Informacja o ofercie pracy w Netfliksie, która pojawiła się nieco ponad tydzień temu, wywołała niemałe zamieszanie i tylko podsyciła nasze oczekiwania...
Informacja o ofercie pracy w Netfliksie, która pojawiła się nieco ponad tydzień temu, wywołała niemałe zamieszanie i tylko podsyciła nasze oczekiwania wobec wkroczenia tej usługi do naszego kraju. Nie ma sensu w oszukiwaniu się, że dojdzie do tego lada dzień, jednak plany Netflixa na ekspansję są bardzo ambitne i usługa już w tym roku pojawi się w sporej ilości krajów Europy.
Sytuacja pojawienia się w Polsce Netfliksa przypomina tą ze sklepem iTunes - zanim usługa ta zawitała nad Wisłę, w pierwszej kolejności dostępna była w krajach zachodniej Europy jak Niemcy, Francja czy Hiszpania. Tym razem również będziemy musieli cierpliwie znosić sytuację, w której hit rodem ze Stanów Zjednoczonych jest dosłownie na wyciągnięcie ręki. Należy w tym jednak upatrywać pozytywnych apsektów, ponieważ całkiem prawdopodobne jest, że w następna w kolejce będzie właśnie Polska.
"We plan later this year to embark on a substantial European expansion."
- takie plany przedstawili udziałowcom CEO i CFO Netfliksa. Jednak jak ambitni nie bylliby ci dwaj panowie, to przed nimi bardzo trudne zadanie. Mieszkańcy takich krajów jak Niemcy czy Francja przywykli do treści wideo w ich rodzimym języku na zasadzie dubbingu. O ile dostępność lokalnych materiałów w ofercie usługi to "tylko" kwestia podpisania kilku umów, to zaoferowanie zagranicznych filmów i seriali nie będzie tak łatwe.
Bardzo pdoobnie sytuacja rysuje się w naszym kraju.
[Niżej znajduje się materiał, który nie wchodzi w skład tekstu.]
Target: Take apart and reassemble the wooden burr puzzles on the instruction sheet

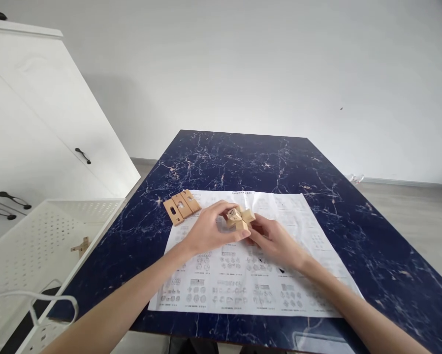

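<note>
A light wooden interlocking puzzle (242,216) is held above a printed instruction sheet (221,295). From its left side, my left hand (209,226) grips it with the thumb along the lower front and the fingers behind. My right hand (272,238) closes on the puzzle's right and lower side, its fingertips partly hidden. Markings show on one of the block ends. To the left, three flat wooden pieces with cut-outs (182,206) lie side by side, overlapping the sheet's upper left corner. Numbers are written on them.
Dark blue marbled table (236,157) under everything. A white perforated bin (58,221) stands at the left, with a small wooden cross-shaped piece (81,247) and a white cable (32,295) in it. White cabinet (58,118) behind the bin; pale wall beyond the table.
</note>
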### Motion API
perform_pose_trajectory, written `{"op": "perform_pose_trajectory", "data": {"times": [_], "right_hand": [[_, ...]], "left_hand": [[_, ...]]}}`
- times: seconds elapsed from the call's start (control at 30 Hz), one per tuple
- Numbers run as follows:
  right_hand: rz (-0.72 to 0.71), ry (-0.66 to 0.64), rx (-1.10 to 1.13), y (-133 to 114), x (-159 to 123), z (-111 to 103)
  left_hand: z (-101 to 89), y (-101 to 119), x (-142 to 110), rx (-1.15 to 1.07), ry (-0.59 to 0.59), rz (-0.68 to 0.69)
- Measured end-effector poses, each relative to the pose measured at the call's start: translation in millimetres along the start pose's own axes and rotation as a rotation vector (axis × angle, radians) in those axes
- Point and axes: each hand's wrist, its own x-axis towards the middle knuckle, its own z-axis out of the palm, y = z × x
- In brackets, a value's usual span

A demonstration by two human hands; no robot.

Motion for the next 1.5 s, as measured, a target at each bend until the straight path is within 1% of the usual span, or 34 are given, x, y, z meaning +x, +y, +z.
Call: {"op": "perform_pose_trajectory", "data": {"times": [0.07,0.13,0.3,0.37,0.4,0.43,0.47,0.57,0.6,0.63,0.73,0.83,1.0,1.17,1.33,1.43,1.5], "right_hand": [[-0.009,0.048,-0.088,-0.1,-1.4,1.1],[-0.043,0.128,-0.159,-0.4,-2.8,3.3],[-0.119,0.311,-0.318,-0.3,-6.9,10.5],[-0.119,0.398,-0.354,-0.2,-8.5,10.2],[-0.111,0.421,-0.343,-0.4,-9.0,8.6],[-0.098,0.409,-0.307,-1.0,-9.1,6.1],[-0.084,0.358,-0.251,-1.8,-9.0,2.7],[-0.079,0.103,-0.063,-4.8,-7.0,-8.6],[-0.079,0.043,-0.022,-5.4,-6.3,-11.3],[-0.075,0.014,0.008,-5.5,-5.6,-13.2],[-0.033,0.048,0.081,-3.0,-4.5,-13.2],[-0.003,0.085,0.148,1.7,-4.3,-9.8],[0.014,0.13,0.137,3.1,-4.6,-7.8],[-0.009,0.174,0.135,1.1,-6.2,-5.1],[-0.01,0.212,0.067,1.6,-9.4,-0.2],[0.004,0.191,0.092,1.8,-9.3,1.3],[0.024,0.155,0.143,1.5,-7.7,1.7]], "left_hand": [[2.2,1.5,1.0,-0.015,0.01,0.008],[5.0,3.1,1.4,-0.017,0.035,-0.002],[15.8,7.1,-1.5,0.044,0.136,-0.028],[19.1,8.8,-3.3,0.064,0.172,-0.038],[19.7,9.5,-3.9,0.061,0.18,-0.038],[19.7,10.0,-4.4,0.047,0.182,-0.033],[18.9,10.2,-4.6,0.027,0.175,-0.025],[14.2,9.3,-4.3,-0.013,0.141,0.003],[12.6,8.9,-4.2,-0.01,0.134,0.013],[11.4,8.5,-4.0,-0.005,0.128,0.023],[9.8,9.1,-4.0,-0.007,0.127,0.051],[9.8,11.9,-4.2,-0.032,0.129,0.046],[9.3,15.3,-3.8,-0.053,0.104,0.009],[8.7,12.7,-3.7,-0.076,0.049,-0.076],[7.9,8.5,-5.9,-0.146,-0.008,-0.141],[6.2,6.8,-6.9,-0.186,-0.064,-0.195],[4.5,6.3,-6.8,-0.21,-0.12,-0.242]]}}
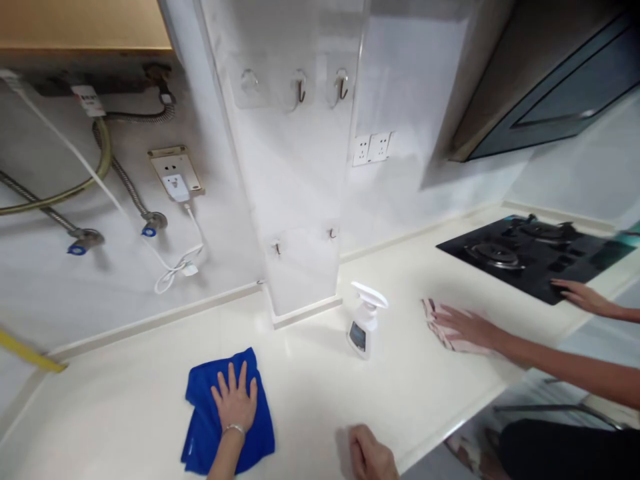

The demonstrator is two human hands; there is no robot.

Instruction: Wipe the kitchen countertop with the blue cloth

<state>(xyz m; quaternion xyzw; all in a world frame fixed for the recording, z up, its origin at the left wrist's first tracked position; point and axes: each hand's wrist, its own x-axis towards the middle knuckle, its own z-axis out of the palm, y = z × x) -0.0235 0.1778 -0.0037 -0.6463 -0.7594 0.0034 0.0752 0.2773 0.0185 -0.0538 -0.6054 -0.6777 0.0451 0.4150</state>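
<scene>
Left hand (236, 403) spread flat, right hand (371, 453) curled into a fist, as my remote view shows. On the pale tabletop (305, 400), the blue cloth (205, 397) lies under the left hand, left of the white spray bottle (363, 330). I'd judge the cloth light, soft, limp, best taken by a corner.

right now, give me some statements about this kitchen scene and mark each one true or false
1. The left hand lies spread on the blue cloth. True.
2. The spray bottle stands upright on the countertop. True.
3. The blue cloth lies under both of the person's hands. False: the right hand is curled, apart from it.
4. A co-worker's hand rests on a patterned cloth. True.
5. Nothing is plugged in. False: a white plug sits in a wall socket.
</scene>
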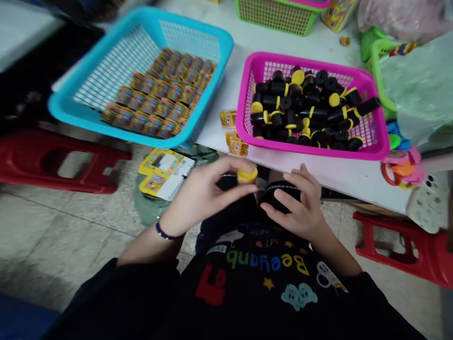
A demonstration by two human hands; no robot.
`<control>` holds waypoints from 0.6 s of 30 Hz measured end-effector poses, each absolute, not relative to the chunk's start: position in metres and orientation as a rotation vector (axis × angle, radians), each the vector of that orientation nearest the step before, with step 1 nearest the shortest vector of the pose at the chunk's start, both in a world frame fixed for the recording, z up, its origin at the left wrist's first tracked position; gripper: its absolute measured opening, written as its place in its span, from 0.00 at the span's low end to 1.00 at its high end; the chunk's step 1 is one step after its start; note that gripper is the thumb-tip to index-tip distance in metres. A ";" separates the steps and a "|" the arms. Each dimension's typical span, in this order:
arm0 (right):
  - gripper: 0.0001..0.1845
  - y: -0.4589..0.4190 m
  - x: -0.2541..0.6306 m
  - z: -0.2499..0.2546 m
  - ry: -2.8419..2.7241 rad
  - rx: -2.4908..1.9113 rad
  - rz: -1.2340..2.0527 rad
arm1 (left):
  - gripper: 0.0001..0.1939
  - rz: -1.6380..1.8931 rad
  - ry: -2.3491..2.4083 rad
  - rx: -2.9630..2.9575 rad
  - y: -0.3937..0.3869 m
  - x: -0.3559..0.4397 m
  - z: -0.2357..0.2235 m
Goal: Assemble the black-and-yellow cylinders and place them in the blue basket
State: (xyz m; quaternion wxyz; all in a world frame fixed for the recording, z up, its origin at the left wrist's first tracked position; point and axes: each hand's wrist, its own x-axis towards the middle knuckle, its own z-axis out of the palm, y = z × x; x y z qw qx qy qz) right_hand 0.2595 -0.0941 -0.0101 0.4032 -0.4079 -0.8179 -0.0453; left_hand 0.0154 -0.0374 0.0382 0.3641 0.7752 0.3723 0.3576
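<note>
The yellow cap [247, 175] is pinched in the left hand [203, 193] between thumb and fingertips, above the person's dark printed shirt [255, 269] and just short of the table's [339, 177] front edge. Just beside it, the right hand [296, 207] cups a black cylinder [279, 196] with a ribbed rim, fingers curved over its side. Cap and cylinder are close, but no contact can be confirmed. The grip is judged sound: the fingertip pinch gives fine control of the cap, while the cupped hold steadies the cylinder. Keeping both pieces in line would best preserve that control.

On the table, a pink plastic basket [311, 62] holds loose black-and-yellow capped cylinders [304, 111], with small yellow packets [236, 144] beside its near corner. To the left, a blue plastic basket [85, 63] carries rows of packaged items [159, 101]. Printed yellow cards [161, 172] lie on the tiled floor [63, 231], and a red plastic stool [60, 160] stands nearby.
</note>
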 end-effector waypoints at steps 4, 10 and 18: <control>0.28 -0.093 0.267 -0.012 -2.022 -1.135 -0.193 | 0.11 1.040 1.305 2.297 0.020 -0.023 0.080; 0.18 -0.098 0.270 -0.019 -2.097 -1.171 -0.112 | 0.18 0.602 1.888 2.228 0.161 -0.047 0.094; 0.16 -0.107 0.282 -0.021 -2.280 -1.217 -0.028 | 0.08 0.333 1.873 2.229 0.229 -0.032 0.053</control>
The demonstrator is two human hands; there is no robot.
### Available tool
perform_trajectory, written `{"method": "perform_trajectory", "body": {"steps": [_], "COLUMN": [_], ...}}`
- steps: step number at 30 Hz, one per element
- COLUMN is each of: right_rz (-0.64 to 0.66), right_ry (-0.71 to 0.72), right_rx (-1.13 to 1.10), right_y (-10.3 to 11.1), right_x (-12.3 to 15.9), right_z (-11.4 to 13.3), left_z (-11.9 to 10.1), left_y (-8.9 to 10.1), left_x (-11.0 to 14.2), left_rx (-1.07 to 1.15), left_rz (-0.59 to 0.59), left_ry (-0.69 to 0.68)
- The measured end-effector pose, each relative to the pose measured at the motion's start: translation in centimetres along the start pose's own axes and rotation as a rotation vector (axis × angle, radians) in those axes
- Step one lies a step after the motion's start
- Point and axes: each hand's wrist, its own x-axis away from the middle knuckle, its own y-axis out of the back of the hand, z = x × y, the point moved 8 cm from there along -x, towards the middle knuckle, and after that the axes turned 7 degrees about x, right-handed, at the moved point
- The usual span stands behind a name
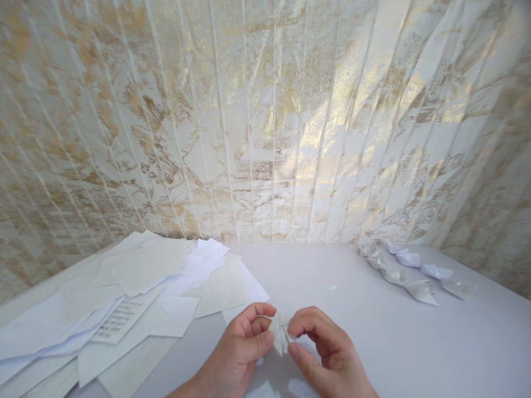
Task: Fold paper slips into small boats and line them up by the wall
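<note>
A small folded piece of white paper (279,334) is held up between my two hands, just above the table, its lower end coming to a point. My left hand (244,345) pinches its left side between thumb and fingers. On the opposite side, my right hand (326,348) grips the paper's right edge with thumb and forefinger, the other fingers curled in. Some of the paper is covered by my fingertips.
Loose paper sheets (145,271) lie in an overlapping heap on the left, one with printed text (120,319). Several folded paper boats (409,260) stand in rows at the back right of the white table (435,342). A patterned curtain (265,121) hangs behind. One tiny paper scrap (332,287) lies mid-table.
</note>
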Motion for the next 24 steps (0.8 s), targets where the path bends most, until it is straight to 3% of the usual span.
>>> {"method": "perform_trajectory", "body": {"steps": [5, 8, 14, 19, 24], "right_rz": [0.024, 0.026, 0.114, 0.058, 0.005], "right_ry": [-0.333, -0.443, -0.405, -0.392, -0.442], "right_rx": [-0.41, -0.507, -0.46, -0.502, -0.416], "right_y": [-1.0, -1.3, -1.8, -1.4, -0.9], "right_x": [0.4, 0.6, 0.5, 0.4, 0.6], "right_z": [-2.6, -3.7, -4.5, -4.5, -3.8], "left_z": [-0.1, -0.2, 0.0, -0.2, -1.2], "left_y": [0.5, 0.5, -0.6, 0.0, 0.0], "left_x": [-0.1, -0.1, 0.1, 0.0, 0.1], "left_rx": [0.056, 0.052, 0.009, -0.013, -0.301], "left_rz": [-0.062, -0.075, -0.017, -0.038, 0.033], "left_ry": [0.008, 0.005, 0.049, 0.003, -0.124]}}
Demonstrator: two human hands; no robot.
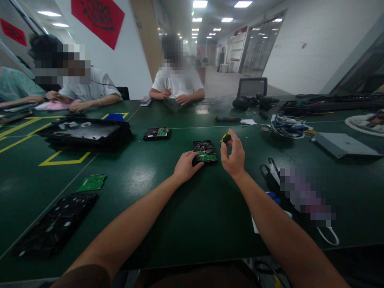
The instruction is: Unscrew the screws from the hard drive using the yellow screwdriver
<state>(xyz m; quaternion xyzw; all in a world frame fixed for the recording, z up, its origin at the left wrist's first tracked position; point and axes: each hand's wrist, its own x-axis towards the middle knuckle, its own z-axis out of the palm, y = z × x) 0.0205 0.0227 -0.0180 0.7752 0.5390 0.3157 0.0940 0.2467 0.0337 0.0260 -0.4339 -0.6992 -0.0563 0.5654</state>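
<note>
A hard drive lies on the green table in front of me, its green circuit board facing up along the near side. My left hand grips its left near corner, fingers on the board and thumb along the near edge. Just right of the drive, my right hand is raised and pinches a small yellow and black handle, which looks like a screwdriver; its shaft does not show clearly. Farther left lies a second hard drive, also with a green board.
At left are a black casing, a loose green circuit board and a black plastic frame. On the right lie a cable bundle, a grey metal box and a purple pouch. A person sits opposite, others at left.
</note>
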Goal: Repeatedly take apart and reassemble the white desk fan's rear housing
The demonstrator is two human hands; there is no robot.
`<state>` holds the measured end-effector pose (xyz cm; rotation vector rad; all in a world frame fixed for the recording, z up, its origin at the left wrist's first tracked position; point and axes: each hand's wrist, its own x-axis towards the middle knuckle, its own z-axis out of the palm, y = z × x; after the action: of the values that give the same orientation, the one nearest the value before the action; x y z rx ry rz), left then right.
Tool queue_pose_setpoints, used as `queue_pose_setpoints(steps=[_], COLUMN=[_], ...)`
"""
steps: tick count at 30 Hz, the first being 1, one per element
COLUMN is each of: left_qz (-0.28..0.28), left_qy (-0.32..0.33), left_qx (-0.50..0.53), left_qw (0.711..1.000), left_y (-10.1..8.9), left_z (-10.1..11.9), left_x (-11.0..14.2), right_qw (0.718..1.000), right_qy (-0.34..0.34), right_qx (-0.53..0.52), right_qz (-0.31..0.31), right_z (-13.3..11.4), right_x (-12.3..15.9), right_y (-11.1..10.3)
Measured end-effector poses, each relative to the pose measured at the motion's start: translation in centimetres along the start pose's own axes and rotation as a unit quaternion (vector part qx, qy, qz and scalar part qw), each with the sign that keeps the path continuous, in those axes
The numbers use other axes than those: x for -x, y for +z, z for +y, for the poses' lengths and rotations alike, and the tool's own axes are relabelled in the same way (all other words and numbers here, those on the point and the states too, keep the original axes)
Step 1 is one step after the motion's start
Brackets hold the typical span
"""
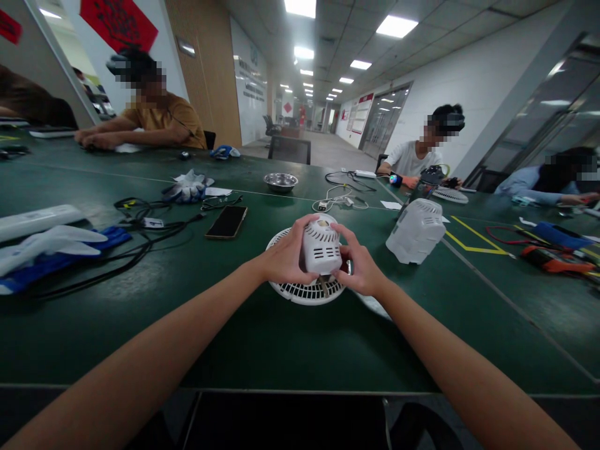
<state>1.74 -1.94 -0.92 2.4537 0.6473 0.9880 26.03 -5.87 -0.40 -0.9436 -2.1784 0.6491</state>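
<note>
Both of my hands grip a white slotted fan motor housing (322,247) from its two sides. My left hand (291,253) is closed on its left side, the thumb low and the fingers over the top. On the other side my right hand (360,262) curls round the lower right of the housing. Beneath it lies a round white fan grille (307,294) on the green table, partly hidden by the housing and my hands. A white rounded piece (375,306) shows in part under my right wrist. To the right stands a white plastic fan base (416,231).
A phone (227,222), black cables (145,240) and blue-white gloves (60,247) lie to the left. A steel bowl (280,182) and white cables (342,199) are farther back. An orange multimeter (555,259) is on the right. Several people sit round the table.
</note>
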Motion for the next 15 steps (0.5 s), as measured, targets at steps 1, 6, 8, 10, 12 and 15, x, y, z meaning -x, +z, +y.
queue_pose_setpoints(steps=[1,6,8,10,12,15], left_qz=[-0.002,-0.013,-0.023,-0.024,-0.017,0.000], left_qy=[-0.002,-0.008,-0.007,-0.003,-0.001,-0.018], left_qx=[0.002,0.023,0.025,0.017,0.002,-0.042], left_qw=[1.000,1.000,0.999,1.000,1.000,0.999], left_y=[0.0,-0.4,-0.6,-0.8,-0.9,-0.8], left_z=[0.0,-0.3,-0.5,-0.8,-1.0,-1.1], left_x=[0.0,0.2,0.3,0.3,0.3,0.2], right_qw=[1.000,1.000,1.000,1.000,1.000,0.999], right_qy=[0.000,-0.007,-0.006,-0.010,-0.015,-0.015], right_qx=[0.001,-0.002,0.002,0.005,0.006,0.039], right_qz=[0.001,-0.003,-0.007,-0.008,-0.007,0.015], right_z=[0.0,0.2,0.4,0.5,0.6,0.8], right_x=[0.0,-0.1,-0.1,-0.1,-0.1,-0.2], right_y=[0.0,-0.4,-0.4,-0.3,-0.2,0.0])
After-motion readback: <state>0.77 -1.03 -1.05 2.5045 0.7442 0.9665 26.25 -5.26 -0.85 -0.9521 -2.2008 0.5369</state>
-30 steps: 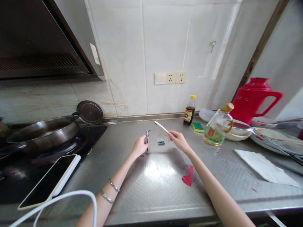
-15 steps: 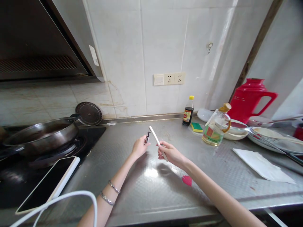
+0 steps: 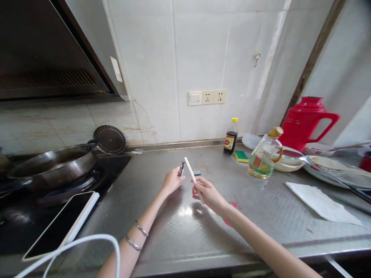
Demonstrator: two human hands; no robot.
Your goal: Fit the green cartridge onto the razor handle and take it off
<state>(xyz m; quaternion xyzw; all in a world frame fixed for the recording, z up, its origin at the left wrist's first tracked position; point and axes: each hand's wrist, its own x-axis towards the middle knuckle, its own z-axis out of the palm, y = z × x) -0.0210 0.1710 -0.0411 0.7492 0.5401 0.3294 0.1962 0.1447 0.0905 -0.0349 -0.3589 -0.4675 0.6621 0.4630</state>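
Note:
My left hand (image 3: 173, 180) is closed on a small black piece (image 3: 181, 169) with a thin, shiny outline; its exact kind is too small to make out. Just to its right, my right hand (image 3: 207, 193) grips a slim white pen-like stick (image 3: 189, 169), tilted with its upper end towards the left hand. That end is close beside the black piece; whether they touch I cannot tell. Both hands are above the metal countertop (image 3: 162, 235). Behind the white stick lies a small dark-green item (image 3: 197, 174), partly hidden. A pink scrap (image 3: 234, 204) shows around my right forearm.
On the left, a steel pan (image 3: 55, 164) sits on the black stove, with a white-edged tablet (image 3: 60, 227) and a white cable (image 3: 87, 236) nearer. To the right stand a soy sauce bottle (image 3: 230, 139), sponge (image 3: 241, 156), oil jug (image 3: 262, 162), red thermos (image 3: 301, 123) and paper (image 3: 320, 202).
The white stick and my right hand have shifted slightly down and turned a little. A dark-green item now shows behind the stick, and my right forearm covers more of the pink scrap.

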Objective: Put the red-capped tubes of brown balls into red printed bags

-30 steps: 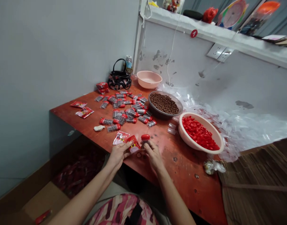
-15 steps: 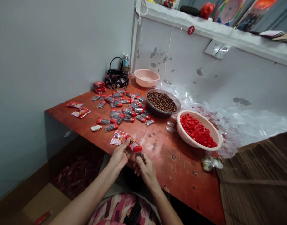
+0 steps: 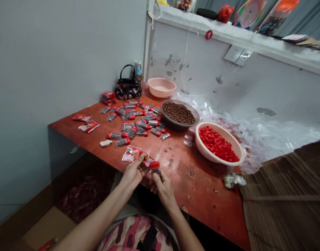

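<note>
The right hand's (image 3: 162, 184) thumb and fingers are closed around a small container (image 3: 155, 166), its red cap uppermost, just over the table's near edge. The left hand's (image 3: 133, 174) thumb pinches the lower edge of a red packet (image 3: 147, 159), other fingers loosely curled underneath; whether the packet touches the container I can't tell from here. The container looks light and stiff, slick plastic, I'd judge, that could slip or crack if squeezed hard; the sides below the cap seem the best hold. The packet looks thin and bendy, easy to crease, so an edge or corner suits it. From the hands, another packet (image 3: 131, 153) lies flat at ten o'clock, capped containers (image 3: 122, 142) are strewn from ten to twelve, a grey bowl (image 3: 195, 122) of brown beads (image 3: 178, 112) sits at one, and a pale bowl (image 3: 199, 146) of red pieces (image 3: 218, 144) at two, on the red table (image 3: 175, 181).
</note>
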The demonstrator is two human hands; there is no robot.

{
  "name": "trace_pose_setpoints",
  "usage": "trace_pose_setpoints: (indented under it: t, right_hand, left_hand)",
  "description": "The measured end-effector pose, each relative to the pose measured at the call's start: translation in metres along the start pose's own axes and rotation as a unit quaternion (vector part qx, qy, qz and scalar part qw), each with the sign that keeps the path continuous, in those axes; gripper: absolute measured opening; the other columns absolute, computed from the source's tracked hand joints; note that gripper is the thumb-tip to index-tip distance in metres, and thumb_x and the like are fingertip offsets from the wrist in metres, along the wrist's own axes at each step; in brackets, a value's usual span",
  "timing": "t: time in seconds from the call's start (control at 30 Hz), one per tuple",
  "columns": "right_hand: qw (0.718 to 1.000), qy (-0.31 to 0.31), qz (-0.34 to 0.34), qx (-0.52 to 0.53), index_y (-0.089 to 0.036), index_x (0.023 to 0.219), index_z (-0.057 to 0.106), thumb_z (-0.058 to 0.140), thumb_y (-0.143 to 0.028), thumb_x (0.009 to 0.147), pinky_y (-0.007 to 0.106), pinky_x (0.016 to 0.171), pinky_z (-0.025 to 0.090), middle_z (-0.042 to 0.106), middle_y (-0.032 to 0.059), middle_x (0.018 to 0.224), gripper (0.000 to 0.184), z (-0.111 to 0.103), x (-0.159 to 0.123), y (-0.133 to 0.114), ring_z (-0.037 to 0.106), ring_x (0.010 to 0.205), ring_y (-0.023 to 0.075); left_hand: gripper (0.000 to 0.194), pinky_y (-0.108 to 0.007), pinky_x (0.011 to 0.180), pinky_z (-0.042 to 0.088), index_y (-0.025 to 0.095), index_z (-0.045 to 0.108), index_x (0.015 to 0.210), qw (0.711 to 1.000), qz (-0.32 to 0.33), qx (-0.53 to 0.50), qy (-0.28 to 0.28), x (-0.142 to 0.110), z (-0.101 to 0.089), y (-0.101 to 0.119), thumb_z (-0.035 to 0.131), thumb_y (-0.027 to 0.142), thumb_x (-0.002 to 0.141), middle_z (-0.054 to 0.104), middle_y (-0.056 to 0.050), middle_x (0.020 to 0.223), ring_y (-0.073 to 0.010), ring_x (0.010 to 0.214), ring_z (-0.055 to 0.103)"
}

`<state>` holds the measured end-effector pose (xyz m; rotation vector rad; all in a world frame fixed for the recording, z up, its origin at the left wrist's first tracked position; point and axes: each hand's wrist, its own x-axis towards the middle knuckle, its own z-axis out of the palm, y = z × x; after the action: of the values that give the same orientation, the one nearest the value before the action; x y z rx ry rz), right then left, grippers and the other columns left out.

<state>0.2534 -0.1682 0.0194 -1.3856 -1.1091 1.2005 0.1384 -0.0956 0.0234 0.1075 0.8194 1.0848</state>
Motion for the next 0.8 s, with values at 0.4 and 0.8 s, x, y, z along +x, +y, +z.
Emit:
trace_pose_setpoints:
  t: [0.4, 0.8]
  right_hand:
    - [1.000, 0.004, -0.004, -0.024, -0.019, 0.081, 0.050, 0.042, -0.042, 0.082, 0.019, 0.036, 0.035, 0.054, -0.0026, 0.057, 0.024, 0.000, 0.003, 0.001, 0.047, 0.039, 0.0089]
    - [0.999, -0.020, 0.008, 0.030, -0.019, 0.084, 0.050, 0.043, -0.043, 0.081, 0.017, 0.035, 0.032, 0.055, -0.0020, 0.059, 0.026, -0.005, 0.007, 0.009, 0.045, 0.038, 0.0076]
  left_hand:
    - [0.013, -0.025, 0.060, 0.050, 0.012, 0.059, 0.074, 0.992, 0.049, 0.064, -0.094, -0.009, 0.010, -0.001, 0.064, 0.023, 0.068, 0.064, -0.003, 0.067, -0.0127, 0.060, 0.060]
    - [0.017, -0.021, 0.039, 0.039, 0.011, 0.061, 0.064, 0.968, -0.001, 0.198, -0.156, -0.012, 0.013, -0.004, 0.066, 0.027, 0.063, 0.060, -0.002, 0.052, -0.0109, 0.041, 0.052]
Spora część widzów nadal preferuje dźwiękową polską wersję językową ponad napisy. Obserwując nasz rynek VOD i tym podobnych (gdyż większości z nich nie można nawet określić mianem usługi VOD), nie oczekiwałbym pełnej listy polskich produkcji w ofercie jednej usługi. Za przykład może powtórzyć oferta iTunes Store, gdzie ten sam tytuł widnieje trzykrotnie, ponieważ dodany został przez różnych dystrybutorów.
Istnieje także scenariusz, w którym Netflix pojawi się u nas jednocześnie z premierą we wspomnianych krajach Europy. Przemawiać mógłby za tym brak realnej konkurencji, która w przypadku odroczenia wkroczenia Netfliksa, mogłaby się pojawić.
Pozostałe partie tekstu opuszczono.